Недавно Арам в который раз спросил Женьку, когда наконец вечером он сможет ее увидеть. И она нарочито, по-дурацки завихлялась, вздернув голову:

— Вечером? Ха! А ты что, считаешь, у меня совсем нет личной жизни?!

Женька…

— Ты приехала, чтобы поразузнать именно о ней? — угрюмо спросил Арам Свету. — Кучеряво… С комнатой я могу тебе помочь: у меня есть один знакомец на курсе, у которого мамашка промышляет сдачей лишних метров. Правда, это не близко — в Ясеневе, зато метро рядом. И недорого. И тетка она хорошая, верующая, в церкви служит, к тебе приставать не будет. А потом, ее часто дома не бывает — то в храме, то сына проведывает. Он тоже славный малый.

Светлана просияла:

— У меня смена скоро кончится, давай поедем посмотрим?

Арам кивнул:

— Сейчас позвоню, — и вытащил мобильник.


Валерий начал встречаться с Женькой этой осенью.

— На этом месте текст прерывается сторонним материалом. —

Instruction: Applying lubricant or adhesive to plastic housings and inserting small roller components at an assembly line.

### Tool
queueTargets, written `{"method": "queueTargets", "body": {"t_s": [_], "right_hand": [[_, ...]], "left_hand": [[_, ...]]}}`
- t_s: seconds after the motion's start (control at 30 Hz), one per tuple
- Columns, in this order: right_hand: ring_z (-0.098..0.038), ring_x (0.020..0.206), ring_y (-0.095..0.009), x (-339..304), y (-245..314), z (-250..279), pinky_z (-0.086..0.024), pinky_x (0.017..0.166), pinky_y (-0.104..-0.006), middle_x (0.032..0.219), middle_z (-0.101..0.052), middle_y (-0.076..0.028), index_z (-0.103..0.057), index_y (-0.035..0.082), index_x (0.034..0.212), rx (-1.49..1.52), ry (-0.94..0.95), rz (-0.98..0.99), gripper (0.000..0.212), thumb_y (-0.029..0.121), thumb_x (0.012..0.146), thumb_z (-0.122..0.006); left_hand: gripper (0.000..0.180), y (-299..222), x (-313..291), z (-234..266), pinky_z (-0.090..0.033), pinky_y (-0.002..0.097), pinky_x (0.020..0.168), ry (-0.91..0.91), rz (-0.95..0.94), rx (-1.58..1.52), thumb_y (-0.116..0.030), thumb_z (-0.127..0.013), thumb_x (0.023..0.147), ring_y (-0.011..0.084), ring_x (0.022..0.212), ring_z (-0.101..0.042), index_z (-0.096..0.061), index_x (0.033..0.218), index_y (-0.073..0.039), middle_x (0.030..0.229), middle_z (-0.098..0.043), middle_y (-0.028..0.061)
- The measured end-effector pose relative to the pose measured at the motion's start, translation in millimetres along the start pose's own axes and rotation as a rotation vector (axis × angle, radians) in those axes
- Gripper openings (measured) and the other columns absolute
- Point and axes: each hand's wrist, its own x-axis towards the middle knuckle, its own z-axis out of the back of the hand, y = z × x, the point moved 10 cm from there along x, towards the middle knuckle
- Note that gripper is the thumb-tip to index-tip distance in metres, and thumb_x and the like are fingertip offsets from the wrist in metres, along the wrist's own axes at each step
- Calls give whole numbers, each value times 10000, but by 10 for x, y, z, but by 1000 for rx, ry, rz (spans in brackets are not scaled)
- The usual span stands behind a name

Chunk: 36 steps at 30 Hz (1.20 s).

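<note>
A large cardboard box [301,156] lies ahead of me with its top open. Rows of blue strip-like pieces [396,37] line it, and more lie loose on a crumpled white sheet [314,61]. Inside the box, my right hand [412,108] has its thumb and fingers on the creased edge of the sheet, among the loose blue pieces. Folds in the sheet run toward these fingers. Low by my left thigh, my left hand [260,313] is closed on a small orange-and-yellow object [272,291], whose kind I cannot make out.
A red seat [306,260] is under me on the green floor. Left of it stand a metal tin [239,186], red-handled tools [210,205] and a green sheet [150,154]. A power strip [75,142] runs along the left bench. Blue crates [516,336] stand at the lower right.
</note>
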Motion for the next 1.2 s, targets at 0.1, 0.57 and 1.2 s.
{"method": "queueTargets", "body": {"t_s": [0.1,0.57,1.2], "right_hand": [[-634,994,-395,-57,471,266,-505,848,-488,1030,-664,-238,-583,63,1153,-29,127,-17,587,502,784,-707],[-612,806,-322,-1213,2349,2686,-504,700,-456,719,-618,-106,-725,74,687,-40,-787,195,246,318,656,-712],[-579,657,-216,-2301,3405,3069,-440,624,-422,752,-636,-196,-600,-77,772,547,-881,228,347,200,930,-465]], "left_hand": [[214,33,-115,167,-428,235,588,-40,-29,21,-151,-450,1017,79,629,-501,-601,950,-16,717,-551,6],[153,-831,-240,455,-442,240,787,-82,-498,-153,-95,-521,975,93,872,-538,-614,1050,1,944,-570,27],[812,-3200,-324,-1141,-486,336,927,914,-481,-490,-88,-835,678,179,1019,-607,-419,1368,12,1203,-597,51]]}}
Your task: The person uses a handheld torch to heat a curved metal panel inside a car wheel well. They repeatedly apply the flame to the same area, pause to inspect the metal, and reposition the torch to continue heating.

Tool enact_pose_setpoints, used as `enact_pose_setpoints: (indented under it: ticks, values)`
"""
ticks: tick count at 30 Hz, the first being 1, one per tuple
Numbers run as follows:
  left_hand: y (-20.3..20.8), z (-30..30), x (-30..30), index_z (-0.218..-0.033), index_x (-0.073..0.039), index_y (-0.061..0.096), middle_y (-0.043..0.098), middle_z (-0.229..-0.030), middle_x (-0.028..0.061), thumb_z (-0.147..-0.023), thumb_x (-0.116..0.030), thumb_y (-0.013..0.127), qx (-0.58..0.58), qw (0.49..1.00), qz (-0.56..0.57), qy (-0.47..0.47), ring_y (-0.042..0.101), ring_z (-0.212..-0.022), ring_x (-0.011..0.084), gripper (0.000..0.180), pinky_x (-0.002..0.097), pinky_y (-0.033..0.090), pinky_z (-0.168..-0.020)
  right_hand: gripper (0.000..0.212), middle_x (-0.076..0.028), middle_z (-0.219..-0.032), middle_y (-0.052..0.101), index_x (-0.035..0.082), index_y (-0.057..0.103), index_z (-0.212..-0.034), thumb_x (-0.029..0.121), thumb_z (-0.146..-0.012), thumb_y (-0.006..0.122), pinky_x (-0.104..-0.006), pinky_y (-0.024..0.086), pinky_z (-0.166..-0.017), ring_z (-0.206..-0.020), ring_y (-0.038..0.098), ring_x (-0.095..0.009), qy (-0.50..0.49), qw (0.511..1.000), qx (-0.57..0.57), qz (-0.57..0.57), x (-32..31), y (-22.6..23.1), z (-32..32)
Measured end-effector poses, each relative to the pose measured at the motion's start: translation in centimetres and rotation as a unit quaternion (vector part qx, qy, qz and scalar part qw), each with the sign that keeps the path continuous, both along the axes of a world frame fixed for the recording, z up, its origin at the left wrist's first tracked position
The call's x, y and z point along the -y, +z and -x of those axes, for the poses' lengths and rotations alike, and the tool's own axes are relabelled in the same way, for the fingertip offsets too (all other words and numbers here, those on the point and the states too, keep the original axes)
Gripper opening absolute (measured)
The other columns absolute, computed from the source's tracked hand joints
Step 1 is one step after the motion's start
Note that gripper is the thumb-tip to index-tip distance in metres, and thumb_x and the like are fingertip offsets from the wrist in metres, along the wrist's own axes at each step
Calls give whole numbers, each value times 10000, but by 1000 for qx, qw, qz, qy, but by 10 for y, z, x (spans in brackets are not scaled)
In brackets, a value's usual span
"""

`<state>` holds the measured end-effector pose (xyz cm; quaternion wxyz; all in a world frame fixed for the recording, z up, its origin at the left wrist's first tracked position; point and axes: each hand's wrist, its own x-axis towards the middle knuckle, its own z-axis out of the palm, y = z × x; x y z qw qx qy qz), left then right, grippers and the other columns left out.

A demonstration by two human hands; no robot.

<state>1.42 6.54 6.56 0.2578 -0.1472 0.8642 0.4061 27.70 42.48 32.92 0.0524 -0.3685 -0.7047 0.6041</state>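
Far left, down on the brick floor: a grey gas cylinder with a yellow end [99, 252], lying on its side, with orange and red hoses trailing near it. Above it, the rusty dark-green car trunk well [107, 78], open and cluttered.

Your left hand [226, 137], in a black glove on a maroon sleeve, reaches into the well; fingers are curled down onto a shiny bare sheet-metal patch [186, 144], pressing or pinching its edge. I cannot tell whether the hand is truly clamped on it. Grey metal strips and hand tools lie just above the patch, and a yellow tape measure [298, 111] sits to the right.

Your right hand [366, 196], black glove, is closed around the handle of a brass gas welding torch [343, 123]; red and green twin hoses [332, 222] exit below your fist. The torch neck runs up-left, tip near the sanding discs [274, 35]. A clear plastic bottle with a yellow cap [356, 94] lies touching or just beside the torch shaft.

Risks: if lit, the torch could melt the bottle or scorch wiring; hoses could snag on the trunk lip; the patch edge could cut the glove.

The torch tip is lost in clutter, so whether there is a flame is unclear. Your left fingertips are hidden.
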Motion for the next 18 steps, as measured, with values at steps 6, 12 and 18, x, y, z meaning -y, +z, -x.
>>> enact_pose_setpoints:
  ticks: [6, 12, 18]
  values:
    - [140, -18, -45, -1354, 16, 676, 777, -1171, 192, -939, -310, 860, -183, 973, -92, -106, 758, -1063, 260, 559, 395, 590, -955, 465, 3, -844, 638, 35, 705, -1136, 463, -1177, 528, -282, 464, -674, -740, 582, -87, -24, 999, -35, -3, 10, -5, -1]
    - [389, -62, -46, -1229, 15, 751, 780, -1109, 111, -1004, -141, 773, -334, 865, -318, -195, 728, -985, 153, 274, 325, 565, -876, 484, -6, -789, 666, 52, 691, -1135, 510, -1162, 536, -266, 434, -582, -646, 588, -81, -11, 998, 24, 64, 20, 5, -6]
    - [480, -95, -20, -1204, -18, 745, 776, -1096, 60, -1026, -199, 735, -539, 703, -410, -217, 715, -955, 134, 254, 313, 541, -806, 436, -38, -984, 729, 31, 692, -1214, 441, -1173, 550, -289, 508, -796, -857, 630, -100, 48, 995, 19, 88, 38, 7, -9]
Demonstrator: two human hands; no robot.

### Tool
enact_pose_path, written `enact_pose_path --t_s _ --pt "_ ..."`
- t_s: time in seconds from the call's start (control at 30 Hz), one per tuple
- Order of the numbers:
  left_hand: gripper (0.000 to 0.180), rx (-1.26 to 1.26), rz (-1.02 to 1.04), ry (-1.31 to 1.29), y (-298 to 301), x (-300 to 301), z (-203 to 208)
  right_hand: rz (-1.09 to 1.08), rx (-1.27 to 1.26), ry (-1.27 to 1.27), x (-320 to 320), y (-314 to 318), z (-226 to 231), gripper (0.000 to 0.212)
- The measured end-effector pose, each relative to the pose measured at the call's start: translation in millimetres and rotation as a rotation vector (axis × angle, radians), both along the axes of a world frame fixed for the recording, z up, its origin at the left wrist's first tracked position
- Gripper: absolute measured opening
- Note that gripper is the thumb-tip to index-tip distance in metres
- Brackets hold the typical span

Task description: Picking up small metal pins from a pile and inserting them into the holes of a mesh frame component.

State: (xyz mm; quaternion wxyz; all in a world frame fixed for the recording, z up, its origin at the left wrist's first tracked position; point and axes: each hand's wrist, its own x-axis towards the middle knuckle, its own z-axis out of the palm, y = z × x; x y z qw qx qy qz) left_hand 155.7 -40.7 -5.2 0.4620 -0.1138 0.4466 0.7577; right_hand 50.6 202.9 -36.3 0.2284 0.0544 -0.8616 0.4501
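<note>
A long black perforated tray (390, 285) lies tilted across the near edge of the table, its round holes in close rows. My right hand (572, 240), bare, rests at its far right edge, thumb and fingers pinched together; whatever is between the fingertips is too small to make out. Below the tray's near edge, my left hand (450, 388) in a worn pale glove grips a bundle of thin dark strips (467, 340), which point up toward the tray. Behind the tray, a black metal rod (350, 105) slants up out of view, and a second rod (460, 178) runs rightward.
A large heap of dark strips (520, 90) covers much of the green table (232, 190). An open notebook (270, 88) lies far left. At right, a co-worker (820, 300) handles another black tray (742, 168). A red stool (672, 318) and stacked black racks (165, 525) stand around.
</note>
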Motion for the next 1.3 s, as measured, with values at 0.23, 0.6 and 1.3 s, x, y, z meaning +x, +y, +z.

Женя оказалась веселой, неугомонной, и неуемность, отличавшая ее всегда и во всем, быстро надоела Валерию. Он жил совсем в ином ритме, предпочитал во всем размеренность и спокойствие, и заданный Женькой высокий темп считал опасным и ненужным. Кроме того, он никогда не понимал всех этих танцулек до утра, терпеть не мог баров, кафе и прочих развлекательно-увеселительных заведений.

Но Женю влекло именно на эти танцульки, она тянула за собой Валерия и радовалась, что он рядом с ней. Дискотеки, ночные клубы… Родители ей ничего не запрещали. Свободное воспитание! Да и потом, они считали ее человеком взрослым и достаточно разумным. И за дочку не слишком волновались.

Довольно скоро завсегдатаи небольших кабачков, куда Женька бегала со своей студенческой компанией, привыкли к тому, что бойкая Евгения пляшет, отбивая каблуки, а ее новый мрачноватый солидный импозантный кавалер — и где оторвала себе этакого? — все вечера напролет сидит за столиком в углу, потягивая вино, и пристально следит за своей резвой дамой.

Сокурсницы Женьки прямо обзавидовались.

— А вы почему не танцуете? — без конца приставали они к Валерию вначале.

— Не умею, — флегматично отзывался он.

— Мы научим, — выражали девушки горячую готовность.

Но Панин учиться хмуро отказывался, и Женины сокурсницы, с огромным сожалением, потихоньку, одна за другой, отходили в сторонку ни с чем. Женька торжествовала. Она была уверена, что этот красивый высокий будущий врач влюблен именно в нее.

— Какие сегодня твои подруги красивые! — сказал ей Валерка. — Прямо как-то особенно… Хотя это, по сути, психоделический эффект — под воздействием спиртного мне все видятся особенно красивыми, как никогда не увидеть в трезвом состоянии. Вот ведь точно сказано: «Не бывает некрасивых женщин — бывает мало водки».